## Exercise objective
Each entry below is to be printed verbatim.

## Information provided

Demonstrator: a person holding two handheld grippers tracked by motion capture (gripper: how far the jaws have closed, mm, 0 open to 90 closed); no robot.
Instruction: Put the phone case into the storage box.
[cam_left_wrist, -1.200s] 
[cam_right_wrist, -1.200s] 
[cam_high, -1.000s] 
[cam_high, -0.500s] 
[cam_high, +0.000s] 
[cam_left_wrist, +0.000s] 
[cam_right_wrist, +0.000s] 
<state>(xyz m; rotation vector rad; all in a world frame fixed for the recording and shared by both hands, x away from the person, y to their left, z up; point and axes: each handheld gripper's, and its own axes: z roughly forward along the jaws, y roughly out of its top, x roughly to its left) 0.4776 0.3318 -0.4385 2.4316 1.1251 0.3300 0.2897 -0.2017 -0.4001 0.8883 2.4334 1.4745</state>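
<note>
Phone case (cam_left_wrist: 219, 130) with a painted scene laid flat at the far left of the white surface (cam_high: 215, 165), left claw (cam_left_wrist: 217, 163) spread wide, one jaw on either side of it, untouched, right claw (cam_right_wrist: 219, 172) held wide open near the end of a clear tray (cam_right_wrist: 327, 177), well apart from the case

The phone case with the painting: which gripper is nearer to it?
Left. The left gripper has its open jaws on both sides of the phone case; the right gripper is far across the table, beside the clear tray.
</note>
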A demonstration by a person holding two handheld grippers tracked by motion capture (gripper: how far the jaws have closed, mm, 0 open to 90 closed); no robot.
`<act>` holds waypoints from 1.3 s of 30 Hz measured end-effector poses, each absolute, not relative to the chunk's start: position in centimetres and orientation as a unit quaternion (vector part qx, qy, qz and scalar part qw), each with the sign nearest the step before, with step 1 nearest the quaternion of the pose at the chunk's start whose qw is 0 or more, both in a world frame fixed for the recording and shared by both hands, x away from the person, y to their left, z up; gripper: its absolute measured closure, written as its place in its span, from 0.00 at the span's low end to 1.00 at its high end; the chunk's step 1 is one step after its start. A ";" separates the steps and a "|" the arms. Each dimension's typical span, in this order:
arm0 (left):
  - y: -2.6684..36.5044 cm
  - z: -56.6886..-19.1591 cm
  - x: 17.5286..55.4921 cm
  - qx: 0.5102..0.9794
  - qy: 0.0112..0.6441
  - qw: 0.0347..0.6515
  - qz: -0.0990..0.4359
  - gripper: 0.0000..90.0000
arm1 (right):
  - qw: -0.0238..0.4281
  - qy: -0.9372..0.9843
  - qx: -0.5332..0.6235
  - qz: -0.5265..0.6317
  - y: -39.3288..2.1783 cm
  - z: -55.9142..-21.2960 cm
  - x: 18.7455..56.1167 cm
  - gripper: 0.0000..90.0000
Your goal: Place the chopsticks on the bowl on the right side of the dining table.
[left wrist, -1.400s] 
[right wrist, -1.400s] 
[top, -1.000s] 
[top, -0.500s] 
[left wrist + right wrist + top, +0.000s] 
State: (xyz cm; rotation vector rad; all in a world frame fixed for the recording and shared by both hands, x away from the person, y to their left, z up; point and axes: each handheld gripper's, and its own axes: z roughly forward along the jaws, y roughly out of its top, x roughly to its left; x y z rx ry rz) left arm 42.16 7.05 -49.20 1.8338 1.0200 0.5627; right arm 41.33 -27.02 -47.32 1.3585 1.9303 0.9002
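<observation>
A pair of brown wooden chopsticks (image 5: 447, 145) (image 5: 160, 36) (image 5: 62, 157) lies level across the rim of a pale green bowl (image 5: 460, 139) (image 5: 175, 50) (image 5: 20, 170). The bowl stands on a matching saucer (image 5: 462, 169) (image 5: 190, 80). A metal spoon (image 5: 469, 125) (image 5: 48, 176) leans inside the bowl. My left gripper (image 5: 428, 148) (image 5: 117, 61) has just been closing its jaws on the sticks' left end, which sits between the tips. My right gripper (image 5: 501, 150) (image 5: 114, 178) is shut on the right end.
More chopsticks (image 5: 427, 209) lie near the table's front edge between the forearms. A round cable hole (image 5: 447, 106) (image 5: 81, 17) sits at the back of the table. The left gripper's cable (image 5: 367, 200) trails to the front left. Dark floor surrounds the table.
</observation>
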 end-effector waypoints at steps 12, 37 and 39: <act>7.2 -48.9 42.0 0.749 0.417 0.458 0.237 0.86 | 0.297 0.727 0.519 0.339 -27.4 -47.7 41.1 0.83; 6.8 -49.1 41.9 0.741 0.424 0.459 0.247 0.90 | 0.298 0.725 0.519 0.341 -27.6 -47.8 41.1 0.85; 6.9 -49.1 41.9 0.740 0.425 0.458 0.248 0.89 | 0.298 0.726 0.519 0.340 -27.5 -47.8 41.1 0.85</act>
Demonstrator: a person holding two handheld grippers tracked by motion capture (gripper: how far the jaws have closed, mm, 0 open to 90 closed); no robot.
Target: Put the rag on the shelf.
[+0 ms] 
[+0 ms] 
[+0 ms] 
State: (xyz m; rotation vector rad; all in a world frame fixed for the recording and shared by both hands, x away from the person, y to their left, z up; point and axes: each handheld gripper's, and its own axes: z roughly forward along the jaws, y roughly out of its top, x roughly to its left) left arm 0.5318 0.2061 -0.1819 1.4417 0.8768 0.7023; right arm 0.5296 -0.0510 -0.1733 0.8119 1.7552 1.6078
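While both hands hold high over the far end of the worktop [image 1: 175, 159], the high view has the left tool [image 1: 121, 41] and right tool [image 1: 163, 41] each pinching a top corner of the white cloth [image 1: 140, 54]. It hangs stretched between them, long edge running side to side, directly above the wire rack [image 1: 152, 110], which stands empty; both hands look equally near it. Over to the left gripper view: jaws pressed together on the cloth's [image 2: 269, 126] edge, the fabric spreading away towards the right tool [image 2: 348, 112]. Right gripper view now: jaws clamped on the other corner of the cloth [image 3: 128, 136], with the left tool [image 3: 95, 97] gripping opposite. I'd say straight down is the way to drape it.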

## Response area
Demonstrator: a person holding two handheld grippers tracked by motion capture (gripper: how far the jaws have closed, mm, 0 open to 90 closed); no robot.
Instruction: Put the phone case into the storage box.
[cam_left_wrist, -1.200s] 
[cam_right_wrist, -1.200s] 
[cam_high, -1.000s] 
[cam_high, -0.500s] 
[cam_high, +0.000s] 
[cam_left_wrist, +0.000s] 
[cam_right_wrist, +0.000s] 
<state>(xyz m; rotation vector rad; all in a world frame fixed for the recording and shared by both hands, x away from the person, y to their left, z up; point and axes: each handheld gripper's, and its own axes: z roughly forward along the jaws, y roughly out of its top, x roughly to its left) 0.4776 0.3318 -0.4385 2.4316 1.1251 0.3300 0.2897 -0.2017 -0.4001 0.8883 2.4334 1.4745</state>
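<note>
Phone case (cam_left_wrist: 219, 130) with a painted scene laid flat at the far left of the white surface (cam_high: 215, 165), left claw (cam_left_wrist: 217, 163) spread wide, one jaw on either side of it, untouched, right claw (cam_right_wrist: 219, 172) held wide open near the end of a clear tray (cam_right_wrist: 327, 177), well apart from the case

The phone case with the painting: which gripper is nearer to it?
Left. The left gripper has its open jaws on both sides of the phone case; the right gripper is far across the table, beside the clear tray.
</note>
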A demonstration by a person holding two handheld grippers tracked by motion capture (gripper: how far the jaws have closed, mm, 0 open to 90 closed); no robot.
`<act>` holds waypoints from 1.3 s of 30 Hz measured end-effector poses, each absolute, not relative to the chunk's start: position in centimetres and orientation as a unit quaternion (vector part qx, qy, qz and scalar part qw), each with the sign nearest the step before, with step 1 nearest the quaternion of the pose at the chunk's start whose qw is 0 or more, both in a world frame fixed for the recording and shared by both hands, x away from the person, y to their left, z up; gripper: its absolute measured closure, written as its place in its span, from 0.00 at the span's low end to 1.00 at its high end; the chunk's step 1 is one step after its start. A ";" separates the steps and a "|" the arms. Each dimension's typical span, in this order:
arm0 (left):
  - y: -2.6684..36.5044 cm
  - z: -56.6886..-19.1591 cm
  - x: 17.5286..55.4921 cm
  - qx: 0.5102..0.9794
  - qy: 0.0112..0.6441
  - qw: 0.0347..0.6515
  - qz: -0.0990..0.4359
  - gripper: 0.0000..90.0000
arm1 (right):
  - qw: -0.0238..0.4281
  - qy: -0.9372..0.9843
  - qx: -0.5332..0.6235
  - qz: -0.5265..0.6317
  - y: -39.3288..2.1783 cm
  - z: -55.9142..-21.2960 cm
  - x: 18.7455..56.1167 cm
  - gripper: 0.0000..90.0000
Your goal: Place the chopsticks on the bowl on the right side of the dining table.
[left wrist, -1.400s] 
[right wrist, -1.400s] 
[top, -1.000s] 
[top, -0.500s] 
[left wrist + right wrist + top, +0.000s] 
State: (xyz cm; rotation vector rad; all in a world frame fixed for the recording and shared by both hands, x away from the person, y to their left, z up; point and axes: each handheld gripper's, and its own axes: z roughly forward along the jaws, y roughly out of its top, x roughly to its left; x y z rx ry rz) left arm 42.16 7.05 -49.20 1.8338 1.0200 0.5627; right arm 41.33 -27.02 -47.32 1.3585 1.9303 0.9002
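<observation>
A pair of brown wooden chopsticks (image 5: 447, 145) (image 5: 160, 36) (image 5: 62, 157) lies level across the rim of a pale green bowl (image 5: 460, 139) (image 5: 175, 50) (image 5: 20, 170). The bowl stands on a matching saucer (image 5: 462, 169) (image 5: 190, 80). A metal spoon (image 5: 469, 125) (image 5: 48, 176) leans inside the bowl. My left gripper (image 5: 428, 148) (image 5: 117, 61) has just been closing its jaws on the sticks' left end, which sits between the tips. My right gripper (image 5: 501, 150) (image 5: 114, 178) is shut on the right end.
More chopsticks (image 5: 427, 209) lie near the table's front edge between the forearms. A round cable hole (image 5: 447, 106) (image 5: 81, 17) sits at the back of the table. The left gripper's cable (image 5: 367, 200) trails to the front left. Dark floor surrounds the table.
</observation>
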 end-effector waypoints at steps 12, 37 and 39: <act>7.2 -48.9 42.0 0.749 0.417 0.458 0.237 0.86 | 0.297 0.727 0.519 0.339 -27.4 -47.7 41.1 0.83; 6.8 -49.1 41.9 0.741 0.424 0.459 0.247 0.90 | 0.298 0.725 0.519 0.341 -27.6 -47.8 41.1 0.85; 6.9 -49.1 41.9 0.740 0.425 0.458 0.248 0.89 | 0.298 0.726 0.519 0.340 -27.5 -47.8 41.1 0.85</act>
Demonstrator: a person holding two handheld grippers tracked by motion capture (gripper: how far the jaws have closed, mm, 0 open to 90 closed); no robot.
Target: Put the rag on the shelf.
[+0 ms] 
[+0 ms] 
[+0 ms] 
State: (xyz m; rotation vector rad; all in a world frame fixed for the recording and shared by both hands, x away from the person, y to their left, z up; point and axes: each handheld gripper's, and its own axes: z roughly forward along the jaws, y roughly out of its top, x roughly to its left) left arm 0.5318 0.2061 -0.1819 1.4417 0.8768 0.7023; right arm 0.5296 -0.0510 -0.1733 0.8119 1.7552 1.6078
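While both hands hold high over the far end of the worktop [image 1: 175, 159], the high view has the left tool [image 1: 121, 41] and right tool [image 1: 163, 41] each pinching a top corner of the white cloth [image 1: 140, 54]. It hangs stretched between them, long edge running side to side, directly above the wire rack [image 1: 152, 110], which stands empty; both hands look equally near it. Over to the left gripper view: jaws pressed together on the cloth's [image 2: 269, 126] edge, the fabric spreading away towards the right tool [image 2: 348, 112]. Right gripper view now: jaws clamped on the other corner of the cloth [image 3: 128, 136], with the left tool [image 3: 95, 97] gripping opposite. I'd say straight down is the way to drape it.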

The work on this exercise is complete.